Pour le maire de Nice, il n’est toujours pas question de reconnaître la mosquée En-Nour. Une nouvelle décision de justice l’enjoint pourtant à valider l’arrêté d’ouverture définitive du lieu de culte musulman qui accueille ses fidèles grâce à une décision préfectorale depuis le 4 juin 2016 sur l’avenue Pontremoli, à l’ouest de la ville.

La cour d’appel administrative d’appel lui a donné en effet trois mois pour s’exécuter.
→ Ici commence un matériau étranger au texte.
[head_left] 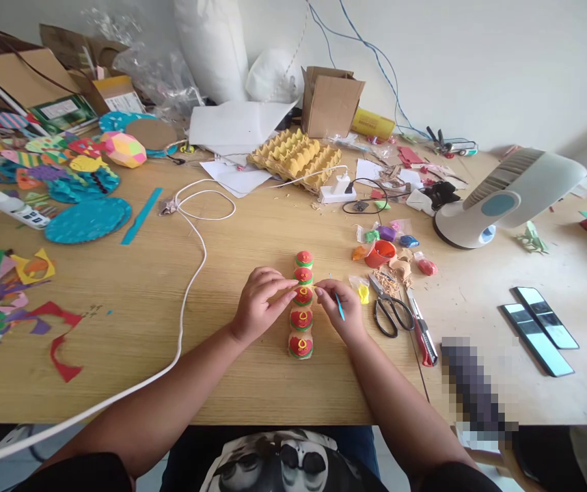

Mais du côté de la municipalité, c’est un niet ferme et définitif. « La ville de Nice refusera toujours de signer », indique la collectivité dénonçant, une nouvelle fois, « le manque de transparence des fonds de cette salle de culte » et « le fait que ce lieu revenait à un propriétaire saoudien ». Christian Estrosi a jusque-là multiplié les recours, sans succès.

« Le préfet se substituera »

« Cette nouvelle décision permet à l’institut En-Nour d’obtenir cet arrêté, un acquis que le maire nous refuse. S’il ne le fait toujours pas, nous avons des voies de recours, explique Me Ouassini Mebarek, l’avocat de l’association gérant la mosquée. Le préfet pourra de toute façon à nouveau se substituer à la ville pour le signer. »

« Seul l’Etat est responsable et comptable de cette ouverture », tranche d’ailleurs la municipalité niçoise, « espérant que la loi sur le séparatisme viendra modifier les choses afin de donner aux maires le pouvoir de décider la fermeture des lieux de culte dont les financements restent opaques ».

Christian Estrosi avait déposé un signalement à ce sujet concernant la mosquée En-Nour et une enquête avait bien été ouverte. Mais « elle a été classée sans suite et cela a été encore confirmé en appel », rappelle Me Ouassini Mebarek.